Compulsive Behaviors

A set of actions that an individual engages in repeatedly in an unhealthy way, for example, substance use, gambling, sex, eating and the use of technological devices such as video games, television and the Internet. There is evidence that the same brain circuits that are involved in addiction involving substances also may be involved in other compulsive behaviors.

Craving

Intense desire for a drug, often triggered by people, places or things that an addict associates with the drug

Detoxification

The process of safely removing addictive substances from the body. Medically-assisted stabilization, also called detoxification, aims to reduce discomfort and potential physical harm for individuals who are experiencing withdrawal. The stabilization process often requires the assistance of medical professionals and may involve the use of pharmaceutical therapies to guide people safely through withdrawal.

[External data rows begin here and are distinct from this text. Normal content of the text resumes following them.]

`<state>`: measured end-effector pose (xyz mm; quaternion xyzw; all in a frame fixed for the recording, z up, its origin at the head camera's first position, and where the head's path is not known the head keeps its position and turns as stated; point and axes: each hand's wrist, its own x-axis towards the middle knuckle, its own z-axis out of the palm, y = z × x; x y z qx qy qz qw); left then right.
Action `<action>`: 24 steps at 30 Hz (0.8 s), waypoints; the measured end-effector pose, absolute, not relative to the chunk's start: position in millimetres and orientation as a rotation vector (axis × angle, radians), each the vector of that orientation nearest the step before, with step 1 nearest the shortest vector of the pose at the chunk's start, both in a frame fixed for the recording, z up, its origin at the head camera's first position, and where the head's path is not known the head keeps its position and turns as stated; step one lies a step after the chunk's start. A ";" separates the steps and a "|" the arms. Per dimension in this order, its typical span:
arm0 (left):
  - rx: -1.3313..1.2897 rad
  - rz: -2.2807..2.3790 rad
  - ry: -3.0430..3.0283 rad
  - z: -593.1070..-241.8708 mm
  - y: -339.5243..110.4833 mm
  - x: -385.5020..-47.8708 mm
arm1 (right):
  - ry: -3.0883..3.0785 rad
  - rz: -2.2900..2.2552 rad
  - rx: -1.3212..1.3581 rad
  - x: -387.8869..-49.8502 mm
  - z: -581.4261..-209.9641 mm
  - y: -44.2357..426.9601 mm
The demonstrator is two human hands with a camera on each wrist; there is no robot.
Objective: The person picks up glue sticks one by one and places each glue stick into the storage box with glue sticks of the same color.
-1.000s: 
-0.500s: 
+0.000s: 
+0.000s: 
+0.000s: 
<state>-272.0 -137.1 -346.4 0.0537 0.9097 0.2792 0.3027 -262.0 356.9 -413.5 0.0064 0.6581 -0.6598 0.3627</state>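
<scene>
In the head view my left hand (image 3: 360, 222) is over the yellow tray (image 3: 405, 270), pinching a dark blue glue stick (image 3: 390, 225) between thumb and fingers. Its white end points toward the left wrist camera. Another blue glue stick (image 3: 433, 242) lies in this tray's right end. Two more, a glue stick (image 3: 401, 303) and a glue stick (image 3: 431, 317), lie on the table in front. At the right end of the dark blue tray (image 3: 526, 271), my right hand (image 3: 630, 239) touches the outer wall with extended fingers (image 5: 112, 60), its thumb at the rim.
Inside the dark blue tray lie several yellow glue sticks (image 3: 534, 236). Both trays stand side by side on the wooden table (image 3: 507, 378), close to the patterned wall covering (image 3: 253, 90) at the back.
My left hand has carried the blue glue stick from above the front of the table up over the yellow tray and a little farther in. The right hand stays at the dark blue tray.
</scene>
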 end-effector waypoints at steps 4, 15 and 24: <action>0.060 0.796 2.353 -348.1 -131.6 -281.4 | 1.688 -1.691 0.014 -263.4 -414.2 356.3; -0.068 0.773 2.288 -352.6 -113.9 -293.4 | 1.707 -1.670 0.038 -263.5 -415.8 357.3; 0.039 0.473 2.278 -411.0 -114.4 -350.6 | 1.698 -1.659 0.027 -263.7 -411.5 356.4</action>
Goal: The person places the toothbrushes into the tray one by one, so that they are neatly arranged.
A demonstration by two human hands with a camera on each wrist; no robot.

Stabilization is an important and often necessary prerequisite to effective acute addiction treatment, but it does not itself constitute treatment.

Dopamine

A neurotransmitter that plays a role in movement and feeling of pleasure. Drugs of abuse cause a release of dopamine in the brain, causing the user to feel euphoric or “high”.

Neurotransmitter

A brain chemical that relays information from one brain cell, or neuron, to another. When a neuron communicates with another neuron, it releases a specific neurotransmitter; the neurotransmitter then binds to a neighboring neuron and causes changes in the body of that neuron.

Relapse

To revert back to drug use while trying to overcome addiction. Relapse is common among recovering addicts.

Rehabilitation

A term used in reference to changing behaviors of individuals with the disease of addiction to achieve abstinence and encourage other socially acceptable behaviors.

Residential Treatment

An addiction treatment venue where patients live away from home, typically for several weeks or months, in a facility that provides treatment but not hospital care.

Reward Pathway

A central part of the brain, stretching from the brain stem to the front of the cerebral cortex. The reward pathway is stimulated by dopamine in response to actions related to survival-like eating-aswell as other pleasurable activities, like having spending time with friends or listening to music. Drugs also cause an increase in dopamine levels in the reward pathway.

Risk Factor

A biological, psychological or environmental influence that can increase one’s chance of having a disease such as addiction. Examples include inheriting genes associated with addiction or a family history of addiction, exposure to physical or sexual abuse or other trauma, and co-occurring mental health conditions, such as anxiety and depression

Tolerance

The reduction in response to the drug after prolonged use. Drugs change the brain in a way that makes it harder for a drug user to feel the same rush of pleasure he or she did at first; higher and higher doses of the drug are required to reach that level of pleasure. Drug user needs to increase the amount used in order to achieve the desired effect.

Treatment

Drug treatment is intended to help addicted individuals stop compulsive drug seeking and use. Treatment can occur in a variety of settings, take many different forms, and last for different lengths of time. Because drug addiction is typically a chronic disorder characterized by occasional relapses, a short-term, one-time treatment is usually not sufficient. For many, treatment is a long-term process that involves multiple interventions and regular monitoring.

Withdrawal

Physical symptoms experienced by someone dependent on a drug when the drug is not in his or her system. May include shaky hands, nausea, sweating or insomnia. Withdrawal from certain drugs, such as alcohol, can be life-threatening.